Problem description: Beneath this task is a listing; tally its lines that contain "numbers" and give only the total.
[Collected material]
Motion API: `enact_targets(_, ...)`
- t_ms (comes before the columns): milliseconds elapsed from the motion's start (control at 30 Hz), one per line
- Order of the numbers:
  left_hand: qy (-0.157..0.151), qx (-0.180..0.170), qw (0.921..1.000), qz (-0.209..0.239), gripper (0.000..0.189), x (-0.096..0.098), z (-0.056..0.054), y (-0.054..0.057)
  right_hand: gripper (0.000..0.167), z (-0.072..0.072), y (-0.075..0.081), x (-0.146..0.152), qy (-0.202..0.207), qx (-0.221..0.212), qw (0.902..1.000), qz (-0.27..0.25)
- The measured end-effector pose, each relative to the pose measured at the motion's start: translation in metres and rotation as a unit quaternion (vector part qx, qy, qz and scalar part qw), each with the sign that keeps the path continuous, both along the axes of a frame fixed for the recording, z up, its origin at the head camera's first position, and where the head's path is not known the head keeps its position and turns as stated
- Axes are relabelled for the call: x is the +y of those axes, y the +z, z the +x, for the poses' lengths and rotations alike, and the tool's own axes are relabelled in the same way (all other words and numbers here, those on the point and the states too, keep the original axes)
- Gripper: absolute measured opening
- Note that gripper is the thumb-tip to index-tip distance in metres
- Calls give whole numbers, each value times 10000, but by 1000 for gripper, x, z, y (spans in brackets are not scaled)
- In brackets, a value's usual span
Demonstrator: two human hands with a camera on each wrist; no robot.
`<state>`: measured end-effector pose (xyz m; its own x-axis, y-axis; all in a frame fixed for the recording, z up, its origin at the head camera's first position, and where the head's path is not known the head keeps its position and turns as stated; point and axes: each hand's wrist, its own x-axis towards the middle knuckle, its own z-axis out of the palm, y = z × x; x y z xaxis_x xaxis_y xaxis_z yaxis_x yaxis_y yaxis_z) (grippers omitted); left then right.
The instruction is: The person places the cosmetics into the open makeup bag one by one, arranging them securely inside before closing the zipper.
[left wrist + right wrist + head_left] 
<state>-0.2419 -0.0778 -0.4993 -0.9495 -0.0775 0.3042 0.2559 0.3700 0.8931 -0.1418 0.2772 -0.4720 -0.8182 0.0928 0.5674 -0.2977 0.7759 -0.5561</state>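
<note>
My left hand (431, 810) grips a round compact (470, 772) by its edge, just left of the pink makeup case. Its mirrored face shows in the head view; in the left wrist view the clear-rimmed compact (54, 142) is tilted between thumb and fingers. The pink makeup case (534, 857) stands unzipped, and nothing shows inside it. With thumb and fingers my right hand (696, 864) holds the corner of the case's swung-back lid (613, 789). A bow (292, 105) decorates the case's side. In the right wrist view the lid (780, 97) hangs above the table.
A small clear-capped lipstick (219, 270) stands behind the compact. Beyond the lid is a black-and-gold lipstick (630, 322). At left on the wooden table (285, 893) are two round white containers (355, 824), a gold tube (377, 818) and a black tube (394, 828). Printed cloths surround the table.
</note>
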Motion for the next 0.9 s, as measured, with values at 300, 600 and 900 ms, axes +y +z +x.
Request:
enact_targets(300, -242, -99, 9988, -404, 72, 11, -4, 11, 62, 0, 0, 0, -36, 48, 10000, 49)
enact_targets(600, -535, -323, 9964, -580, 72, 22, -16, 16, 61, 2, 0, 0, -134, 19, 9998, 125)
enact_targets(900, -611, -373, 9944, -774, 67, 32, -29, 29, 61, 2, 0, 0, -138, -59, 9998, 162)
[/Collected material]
Answer section: 3